2. Breakthrough is coming.

  • Chicken Little already predicted the sky falling. And, it did. Now, the talent is finally rising to the top. When you consider the Astros had a 19-game improvement this season with all the warts, head-scratchers, dysfunctional manager, PR debacles and more, you have to recognize that a huge breakthrough is coming soon. It’s possible the breakthrough won’t happen until mid-season and, yes, it’s even possible the real breakthrough won’t occur until 2016, but with players like Mark Appel, Carlos Correa, Colin Moran, Jon Singleton and even possibly Domingo Santana on the near-term list, the uptick may be closer that you realize. Or prepared to admit.

3. The 2015 schedule.

  • Houston will play 24 games in September against the AL West, so the schedule is set up for the Astros. It allows Houston at least half a season to get all the bugs out and prepare for a late-season run against the teams that really matter. Oakland and Texas will likely be re-tooling in 2015.

4. Luhnow knows.

  • If he’s really worth his salt — and you can debate that if you’d like — Luhnow is learning from his failures. When he hired Bo Porter, Luhnow handed him the coaches he (Lunnow) wanted. This time around, A. J. Hinch hired coaches he was familiar with. That should allow for better trust in the dugout and the front office. If he’s smarter, he’ll have fewer misses — or perhaps more hits — this winter. Moreover, you can bet Luhnow won’t gamble so much on the bullpen this winter.
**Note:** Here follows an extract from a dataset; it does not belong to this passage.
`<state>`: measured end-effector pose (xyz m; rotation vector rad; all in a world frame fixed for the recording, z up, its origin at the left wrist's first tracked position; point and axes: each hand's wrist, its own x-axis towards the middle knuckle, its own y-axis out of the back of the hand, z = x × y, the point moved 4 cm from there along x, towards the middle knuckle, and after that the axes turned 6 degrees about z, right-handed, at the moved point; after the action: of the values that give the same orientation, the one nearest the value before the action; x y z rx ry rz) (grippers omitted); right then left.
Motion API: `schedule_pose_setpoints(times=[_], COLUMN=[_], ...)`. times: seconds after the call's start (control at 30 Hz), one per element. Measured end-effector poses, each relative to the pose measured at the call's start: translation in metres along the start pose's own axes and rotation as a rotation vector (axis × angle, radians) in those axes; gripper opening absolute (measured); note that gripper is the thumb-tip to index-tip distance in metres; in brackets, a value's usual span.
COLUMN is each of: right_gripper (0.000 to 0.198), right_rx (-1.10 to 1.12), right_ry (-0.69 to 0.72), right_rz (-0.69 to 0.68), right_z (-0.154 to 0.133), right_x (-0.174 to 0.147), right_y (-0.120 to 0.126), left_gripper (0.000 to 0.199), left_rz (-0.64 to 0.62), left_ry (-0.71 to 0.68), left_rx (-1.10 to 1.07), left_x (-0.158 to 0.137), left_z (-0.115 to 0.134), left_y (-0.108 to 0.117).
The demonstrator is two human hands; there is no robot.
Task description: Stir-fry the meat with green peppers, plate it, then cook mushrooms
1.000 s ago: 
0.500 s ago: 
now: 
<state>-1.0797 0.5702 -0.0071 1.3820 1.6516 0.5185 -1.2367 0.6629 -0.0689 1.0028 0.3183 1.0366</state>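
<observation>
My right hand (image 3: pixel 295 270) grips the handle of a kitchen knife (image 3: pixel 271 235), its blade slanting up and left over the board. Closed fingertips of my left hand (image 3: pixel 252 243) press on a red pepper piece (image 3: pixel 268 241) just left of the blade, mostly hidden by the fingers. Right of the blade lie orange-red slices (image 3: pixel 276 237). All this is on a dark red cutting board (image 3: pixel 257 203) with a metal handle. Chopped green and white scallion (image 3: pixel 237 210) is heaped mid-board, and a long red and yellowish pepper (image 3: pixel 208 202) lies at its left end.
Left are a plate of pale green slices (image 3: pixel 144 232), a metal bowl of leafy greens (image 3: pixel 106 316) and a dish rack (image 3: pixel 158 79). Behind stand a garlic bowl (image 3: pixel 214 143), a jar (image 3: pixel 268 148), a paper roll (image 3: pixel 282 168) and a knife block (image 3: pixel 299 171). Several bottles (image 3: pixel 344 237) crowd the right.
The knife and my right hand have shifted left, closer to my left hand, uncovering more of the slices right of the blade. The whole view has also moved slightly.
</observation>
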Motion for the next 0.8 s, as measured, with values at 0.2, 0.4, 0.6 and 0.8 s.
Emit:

Will he change the minor league tandem system? Probably not, but he’s likely to change his approach on other matters such as contract negotiations and communication with his manager.

5. Core players.

  • A couple of years ago, I wrote that Houston needed only to add 2-3 core players a year during its reconstruction. In 2014, Houston added Collin McHugh, Dallas Keuchel, George Springer, Scott Feldman and, one could argue, Dexter Fowler and Chris Carter. If Houston adds 2-3 additional core contributors next season and either Jason Castro, Matt Dominguez or Singleton breaks out, where would that leave the team? Significant improvement, that’s where. And possibly the playoffs and 88-90 wins.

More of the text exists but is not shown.